Hello,
I'm creating a matrix, representing a certain value for a combination of customers (rows) and features (cols). Let's call this matrix NBA. Based on data received through API, this matrix needs to be updated many times each second, inserting new values for each call with m[x,y] <- new_value. Subsequently, some matrix operations are carried out (not important here).

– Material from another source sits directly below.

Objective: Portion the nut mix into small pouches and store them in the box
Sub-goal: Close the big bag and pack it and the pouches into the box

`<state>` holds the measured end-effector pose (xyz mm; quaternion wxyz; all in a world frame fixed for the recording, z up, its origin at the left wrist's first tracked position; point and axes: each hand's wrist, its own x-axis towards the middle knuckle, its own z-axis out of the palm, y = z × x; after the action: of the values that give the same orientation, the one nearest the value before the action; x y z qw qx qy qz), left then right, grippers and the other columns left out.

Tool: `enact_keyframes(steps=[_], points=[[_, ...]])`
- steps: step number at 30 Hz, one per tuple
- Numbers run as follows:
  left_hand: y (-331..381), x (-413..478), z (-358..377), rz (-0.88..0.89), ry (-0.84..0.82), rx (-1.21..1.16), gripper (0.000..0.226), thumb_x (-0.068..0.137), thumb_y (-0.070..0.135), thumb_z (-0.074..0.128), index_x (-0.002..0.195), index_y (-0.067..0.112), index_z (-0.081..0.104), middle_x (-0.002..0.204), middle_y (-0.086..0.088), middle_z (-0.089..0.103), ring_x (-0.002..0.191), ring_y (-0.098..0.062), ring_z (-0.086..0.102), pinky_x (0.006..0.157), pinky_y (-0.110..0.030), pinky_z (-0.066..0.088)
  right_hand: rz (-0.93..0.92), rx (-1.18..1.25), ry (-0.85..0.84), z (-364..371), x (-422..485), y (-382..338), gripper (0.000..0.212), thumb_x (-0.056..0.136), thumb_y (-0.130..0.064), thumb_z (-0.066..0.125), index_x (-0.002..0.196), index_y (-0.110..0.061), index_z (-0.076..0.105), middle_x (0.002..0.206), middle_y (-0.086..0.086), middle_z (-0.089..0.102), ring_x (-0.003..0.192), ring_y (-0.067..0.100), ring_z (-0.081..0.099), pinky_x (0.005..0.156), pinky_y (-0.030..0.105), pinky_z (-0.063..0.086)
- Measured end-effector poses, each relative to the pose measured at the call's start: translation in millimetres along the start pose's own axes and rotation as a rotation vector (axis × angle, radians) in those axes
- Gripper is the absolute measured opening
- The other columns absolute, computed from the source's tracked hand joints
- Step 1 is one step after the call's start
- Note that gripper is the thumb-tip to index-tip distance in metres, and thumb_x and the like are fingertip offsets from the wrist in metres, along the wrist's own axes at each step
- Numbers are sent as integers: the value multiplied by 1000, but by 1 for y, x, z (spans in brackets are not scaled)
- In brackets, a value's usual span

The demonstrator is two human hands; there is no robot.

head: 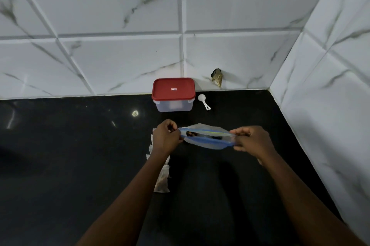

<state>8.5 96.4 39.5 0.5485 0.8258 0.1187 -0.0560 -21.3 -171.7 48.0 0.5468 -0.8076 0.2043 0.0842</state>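
Note:
A clear zip bag (206, 138) with a blue seal strip hangs over the black counter, its mouth partly apart with dark nut mix visible inside. My left hand (166, 137) pinches the bag's left end and my right hand (250, 138) pinches its right end. Several small clear pouches (161, 182) lie in a column under my left forearm, the nearest one holding some brown mix. The clear box with its red lid (173, 90) on stands behind the bag against the wall. A white scoop (203, 101) lies to the right of the box.
The black counter (70, 155) runs from the tiled back wall to a tiled side wall (330, 115) on the right. A dark chipped hole (216, 76) marks the back wall above the scoop.

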Motion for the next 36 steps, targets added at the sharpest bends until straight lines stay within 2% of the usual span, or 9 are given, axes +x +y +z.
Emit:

The matrix is part of a R6 object as a private field, and a update_matrix
method allows updating a certain cell of the matrix. However, this operation is very slow compared to updating a normal matrix object outside R6, on the order of microseconds instead of nanoseconds.
Reprex:
library(bench)
library(ggplot2)
library(tidyr)
# Create NBA matrix, sparse
no_customers <- 1e6
no_features <- 30
NBA_matrix <-
matrix(
sample(c(rep(0, 1000), 1), size = no_customers * no_features, replace = TRUE),
nrow = no_customers,
ncol = no_features
)
# Create NBA_like R6 object with matrix
library(R6)
NBA_lite <- R6Class("NBA_lite",
public = list(
mm = NULL,
initialize = function(input_matrix) self$mm <- input_matrix,
get_matrix = function() self$mm,
modify = function(row, col, value) self$mm[row,col] <- value
)
)
new_NBA_lite <- NBA_lite$new(input_matrix = NBA_matrix)
# Benchmark modifying single value, matrix vs R6 field
bench::mark(matrix = NBA_matrix[234123, 10] <- 2,
R6_field = new_NBA_lite$modify(row = 234123, col = 10, value = 2))
expression | median | total_time |
---|---|---|
NBA_matrix[234123, 10] <- 2 | 804ns | 8.84ms |
new_NBA_lite$modify(row = 234123, col = 10, value = 2) | 126ms | 125.66ms |
So, obviously, there's some overhead in using R6, but probably not on the order of 125ms. Am I missing something in relation to using a (semi)-large matrix as a field in terms of copy-semantics?
Thanks for any suggestions,
JW